Counting Hummingbirds Is No Easy Task
Counting Hummingbirds Is No Easy Task
By Terry W. Johnson
August is indeed a special month. For the state’s students, it marks the end of summer vacation and the return to the classroom. For Georgia sportswomen and men, the 2010-2011 hunting season is ushered in with the opening of squirrel season. And for the backyard naturalist, August is truly the month of the hummingbird.
Indeed, more hummingbirds visit Georgia backyards this month than at any other time of the year. During the hot, sultry days of August, it is not uncommon for some homeowners to host 100 or more hummingbirds a single day.
Whenever you have the pleasure of watching so many hummingbirds at one time, it is only human nature to wonder how many of the tiny birds you are actually looking at. However, if you have ever tried to count them, you quickly discover that it is no easy task. It almost seems like trying to count the stars in the sky.
Well, I am here to tell you that trying to estimate the number of hummingbirds is a problem that has perplexed wildlife watchers and biologists for years. Although nobody has been able to devise a foolproof census technique, a couple of methods have been developed that offer fairly reliable estimates.
About a decade-and-a-half ago, an Arizona hummingbird enthusiast named Stephen Russell came up with a novel way to estimate hummingbird numbers based on how much food they consume. It stands to reason that the more hummingbirds you have visiting your feeders the more food they eat, right?
Yes, that’s true but there are so many variables that can affect food consumption, such as weather, size of the bird and food availability, you have to wonder how accurate population estimates are that try to deal with so many variables. Russell attempted to account for as many of these variables as possible. He began by weighing a gallon of nectar mixed at a ratio of one part sugar to four parts water (144 ounces). He then estimated the weight of the hummingbirds visiting his feeders. He also determined that his hummingbird feeders provided the hummingbirds visiting his backyard with 70 percent of their energy needs. He even went so far as to calculate that 14 percent of the nectar poured into his feeders was lost to evaporation, sloshing out in the wind and being consumed by ants, bees, yellow jackets, you name it.
He plugged all of this information into a formula and came up with the estimate that a gallon of nectar mixed at the ratio of one part sugar to four parts water would feed 750 hummingbirds a day. To put it another way, a quart of this sugar water solution fed some 187.5 birds a day.
Russell also determined that if hummingbirds rely totally on feeders, a gallon of the sugar nectar will feed only 549 birds. By the same token, a quart of this solution in this situation will feed 137.25 birds.
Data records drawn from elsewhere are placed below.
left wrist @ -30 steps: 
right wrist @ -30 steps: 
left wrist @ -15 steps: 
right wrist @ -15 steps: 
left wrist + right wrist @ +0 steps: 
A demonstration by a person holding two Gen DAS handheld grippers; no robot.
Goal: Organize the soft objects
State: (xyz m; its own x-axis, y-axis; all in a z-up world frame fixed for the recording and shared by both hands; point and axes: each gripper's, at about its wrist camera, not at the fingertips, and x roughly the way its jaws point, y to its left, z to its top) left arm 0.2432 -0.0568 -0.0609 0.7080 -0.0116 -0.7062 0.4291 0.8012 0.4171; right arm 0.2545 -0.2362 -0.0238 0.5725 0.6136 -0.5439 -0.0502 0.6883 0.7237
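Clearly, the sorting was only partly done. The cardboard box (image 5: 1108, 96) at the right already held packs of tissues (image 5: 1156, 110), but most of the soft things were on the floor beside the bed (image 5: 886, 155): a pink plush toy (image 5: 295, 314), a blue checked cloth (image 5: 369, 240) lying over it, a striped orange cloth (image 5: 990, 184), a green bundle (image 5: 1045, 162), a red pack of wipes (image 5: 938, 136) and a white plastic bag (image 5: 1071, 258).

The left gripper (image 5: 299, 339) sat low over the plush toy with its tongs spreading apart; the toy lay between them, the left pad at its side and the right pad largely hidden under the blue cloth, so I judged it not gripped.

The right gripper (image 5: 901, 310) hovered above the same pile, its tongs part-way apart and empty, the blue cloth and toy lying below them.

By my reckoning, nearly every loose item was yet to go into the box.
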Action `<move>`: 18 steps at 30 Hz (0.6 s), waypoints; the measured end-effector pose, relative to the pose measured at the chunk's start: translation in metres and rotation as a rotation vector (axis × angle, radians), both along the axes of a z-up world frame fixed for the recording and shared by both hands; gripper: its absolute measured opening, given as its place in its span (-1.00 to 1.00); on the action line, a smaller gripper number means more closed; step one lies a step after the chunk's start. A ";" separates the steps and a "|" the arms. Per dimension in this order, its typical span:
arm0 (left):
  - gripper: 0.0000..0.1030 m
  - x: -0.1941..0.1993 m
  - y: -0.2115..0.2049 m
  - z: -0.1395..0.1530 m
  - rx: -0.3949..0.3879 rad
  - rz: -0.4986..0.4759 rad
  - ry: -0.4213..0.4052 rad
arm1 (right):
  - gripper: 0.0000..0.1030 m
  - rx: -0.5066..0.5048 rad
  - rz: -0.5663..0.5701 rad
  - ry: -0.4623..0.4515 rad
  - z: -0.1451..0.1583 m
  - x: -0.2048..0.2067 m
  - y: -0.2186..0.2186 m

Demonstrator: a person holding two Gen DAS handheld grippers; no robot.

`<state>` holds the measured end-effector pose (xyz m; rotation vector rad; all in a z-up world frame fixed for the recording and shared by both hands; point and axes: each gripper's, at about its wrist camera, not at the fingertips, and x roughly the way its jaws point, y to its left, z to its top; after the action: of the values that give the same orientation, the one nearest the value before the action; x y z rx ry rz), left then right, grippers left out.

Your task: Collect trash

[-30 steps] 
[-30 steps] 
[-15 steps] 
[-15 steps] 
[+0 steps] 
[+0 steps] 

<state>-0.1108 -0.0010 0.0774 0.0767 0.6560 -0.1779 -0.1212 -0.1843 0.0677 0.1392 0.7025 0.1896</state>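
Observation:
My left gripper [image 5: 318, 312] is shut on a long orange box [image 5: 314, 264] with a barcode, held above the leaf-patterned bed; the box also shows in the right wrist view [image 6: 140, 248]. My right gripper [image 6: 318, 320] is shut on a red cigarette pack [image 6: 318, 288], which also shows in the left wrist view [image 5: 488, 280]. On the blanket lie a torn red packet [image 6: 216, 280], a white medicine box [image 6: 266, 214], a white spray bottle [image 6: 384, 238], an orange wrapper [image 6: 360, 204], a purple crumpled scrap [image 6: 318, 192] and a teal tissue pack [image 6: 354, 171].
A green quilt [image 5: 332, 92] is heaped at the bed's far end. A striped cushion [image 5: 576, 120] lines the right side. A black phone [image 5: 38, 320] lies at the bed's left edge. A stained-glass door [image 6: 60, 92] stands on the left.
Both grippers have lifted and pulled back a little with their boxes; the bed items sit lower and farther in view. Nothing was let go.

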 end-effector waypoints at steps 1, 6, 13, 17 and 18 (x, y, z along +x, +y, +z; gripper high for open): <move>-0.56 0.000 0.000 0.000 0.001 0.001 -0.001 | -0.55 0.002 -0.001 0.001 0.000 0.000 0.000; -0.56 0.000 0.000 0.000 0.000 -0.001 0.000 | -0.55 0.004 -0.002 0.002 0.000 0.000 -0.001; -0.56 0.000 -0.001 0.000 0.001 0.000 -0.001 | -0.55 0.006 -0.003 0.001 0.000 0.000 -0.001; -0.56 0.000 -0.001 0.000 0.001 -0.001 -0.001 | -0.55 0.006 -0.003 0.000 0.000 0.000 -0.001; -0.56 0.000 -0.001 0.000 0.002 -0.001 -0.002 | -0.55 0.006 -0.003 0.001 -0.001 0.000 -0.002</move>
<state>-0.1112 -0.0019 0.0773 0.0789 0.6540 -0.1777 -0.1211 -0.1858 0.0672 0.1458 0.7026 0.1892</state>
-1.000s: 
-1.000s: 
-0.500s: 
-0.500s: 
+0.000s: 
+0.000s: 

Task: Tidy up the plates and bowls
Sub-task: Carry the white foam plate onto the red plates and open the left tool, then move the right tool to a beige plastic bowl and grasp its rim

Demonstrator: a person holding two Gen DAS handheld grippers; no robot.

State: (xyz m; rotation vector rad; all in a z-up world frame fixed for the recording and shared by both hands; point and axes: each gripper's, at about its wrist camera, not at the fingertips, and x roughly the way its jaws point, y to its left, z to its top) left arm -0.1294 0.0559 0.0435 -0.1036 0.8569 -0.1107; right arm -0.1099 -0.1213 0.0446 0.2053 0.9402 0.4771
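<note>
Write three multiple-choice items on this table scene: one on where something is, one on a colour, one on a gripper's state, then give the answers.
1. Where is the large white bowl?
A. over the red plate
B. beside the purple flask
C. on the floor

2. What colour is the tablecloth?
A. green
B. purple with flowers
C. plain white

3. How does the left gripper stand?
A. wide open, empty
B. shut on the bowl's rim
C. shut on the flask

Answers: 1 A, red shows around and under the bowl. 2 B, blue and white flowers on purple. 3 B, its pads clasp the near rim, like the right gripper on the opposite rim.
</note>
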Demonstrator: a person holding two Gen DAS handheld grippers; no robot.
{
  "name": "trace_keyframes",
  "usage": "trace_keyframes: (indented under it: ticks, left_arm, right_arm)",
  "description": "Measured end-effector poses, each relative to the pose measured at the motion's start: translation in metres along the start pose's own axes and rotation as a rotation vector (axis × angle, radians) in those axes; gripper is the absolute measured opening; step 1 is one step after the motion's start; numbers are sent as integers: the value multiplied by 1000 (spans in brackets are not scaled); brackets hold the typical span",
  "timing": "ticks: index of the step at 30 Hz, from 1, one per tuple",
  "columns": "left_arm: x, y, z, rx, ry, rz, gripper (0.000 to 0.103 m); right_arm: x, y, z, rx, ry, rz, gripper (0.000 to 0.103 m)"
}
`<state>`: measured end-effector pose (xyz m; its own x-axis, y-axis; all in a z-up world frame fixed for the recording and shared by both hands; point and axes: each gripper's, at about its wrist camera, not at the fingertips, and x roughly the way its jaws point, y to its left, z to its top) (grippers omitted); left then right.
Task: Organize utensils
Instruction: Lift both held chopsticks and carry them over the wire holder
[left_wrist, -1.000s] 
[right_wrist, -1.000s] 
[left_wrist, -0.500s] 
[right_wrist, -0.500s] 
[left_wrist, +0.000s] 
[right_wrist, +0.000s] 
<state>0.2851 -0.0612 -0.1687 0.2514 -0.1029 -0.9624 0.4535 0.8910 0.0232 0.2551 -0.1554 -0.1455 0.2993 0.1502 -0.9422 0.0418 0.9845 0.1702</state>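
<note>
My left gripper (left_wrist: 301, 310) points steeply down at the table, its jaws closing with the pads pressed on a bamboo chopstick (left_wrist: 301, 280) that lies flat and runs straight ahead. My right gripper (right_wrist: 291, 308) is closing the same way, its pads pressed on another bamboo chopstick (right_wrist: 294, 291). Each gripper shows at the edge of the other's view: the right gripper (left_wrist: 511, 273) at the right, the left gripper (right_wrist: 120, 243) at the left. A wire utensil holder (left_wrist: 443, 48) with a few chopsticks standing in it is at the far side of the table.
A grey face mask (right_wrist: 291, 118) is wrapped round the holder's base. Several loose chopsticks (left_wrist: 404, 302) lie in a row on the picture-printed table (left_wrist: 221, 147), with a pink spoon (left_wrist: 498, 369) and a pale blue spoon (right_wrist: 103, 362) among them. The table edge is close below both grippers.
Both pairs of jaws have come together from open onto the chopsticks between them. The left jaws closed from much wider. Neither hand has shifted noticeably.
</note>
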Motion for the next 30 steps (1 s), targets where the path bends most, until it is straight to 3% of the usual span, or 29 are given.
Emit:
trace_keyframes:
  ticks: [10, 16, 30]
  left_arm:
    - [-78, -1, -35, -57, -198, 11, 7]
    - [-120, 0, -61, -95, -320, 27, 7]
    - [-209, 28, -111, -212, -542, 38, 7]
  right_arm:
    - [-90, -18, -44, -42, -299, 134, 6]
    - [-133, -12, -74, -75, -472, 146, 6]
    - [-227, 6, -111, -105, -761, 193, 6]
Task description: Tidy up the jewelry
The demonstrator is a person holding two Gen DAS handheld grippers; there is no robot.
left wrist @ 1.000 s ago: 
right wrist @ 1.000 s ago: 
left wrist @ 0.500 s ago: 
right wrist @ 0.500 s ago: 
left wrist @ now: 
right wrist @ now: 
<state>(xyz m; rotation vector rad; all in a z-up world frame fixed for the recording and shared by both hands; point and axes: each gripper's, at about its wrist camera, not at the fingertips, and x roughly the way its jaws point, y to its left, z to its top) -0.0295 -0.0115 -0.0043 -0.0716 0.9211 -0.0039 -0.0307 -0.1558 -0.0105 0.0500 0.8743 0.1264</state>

During his study, Russell found that during one hot August day when hummingbird numbers were at their peak, 8,980 hummingbirds fed in his backyard study area. He went on to estimate that during August (the month when hummingbirds were most abundant in his neck of the woods), 170,550 hummers dined at his feeders. Wow, and you thought you had some hummingbirds!
Anyway, if you know how much food you have placed in your feeders in the morning and compare what is left by the end of the day you can use Mr. Russell’s figures to estimate how many hummingbirds you host on a given day.
If this method requires more time and effort, there are other ways to attack the problem. One such approach was shared with me by a hummingbird fancier several years ago. He told me that he counts the number of hummingbirds using his feeders by using his eyes like the shutter on a camera. He waits until hummingbirds are hovering all about his feeders. He then closes his eyes and counts the hummingbirds in the image portrayed in his memory.
I have tried this technique and it simply won’t work for me. Perhaps the hard drive in my head isn’t large enough to handle a file that large. Who knows?
The technique that I recommend is also endorsed by the “First Lady of Hummingbirds,” Nancy Newfield. This Louisiana researcher and author has studied hummingbirds for more than 30 years. Her method is based on hummingbird banding studies. These studies compared the number of banded birds to unbanded birds caught in a backyard during the peak of the hummingbird season.
Keep in mind this technique only works during the summer when hummingbirds are most plentiful. That means if you live in the Peach State, it will work right now. You simply wait until you think that you are looking at the maximum number of hummingbirds using your feeders at one time. Quickly tally the birds you see and multiply this number by six. This will provide you an estimate as to how many different hummingbirds you are feeding during a single day.
For example, if you count 30 birds, you are actually feeding approximately 180 hungry hummers.
You might even calculate your backyard hummingbird numbers using both techniques. It would be interesting to know how they compare.
At any rate, regardless of how many hummingbirds are visiting your backyard feeders this August, enjoy them while you can. Come September, their numbers will rapidly dwindle and leave you waiting for next August and a new explosion of hummingbirds.
Terry Johnson is a former Nongame program manager with the Wildlife Resources Division, a backyard wildlife expert, and executive director of TERN. His column is a regular Georgia Wild feature.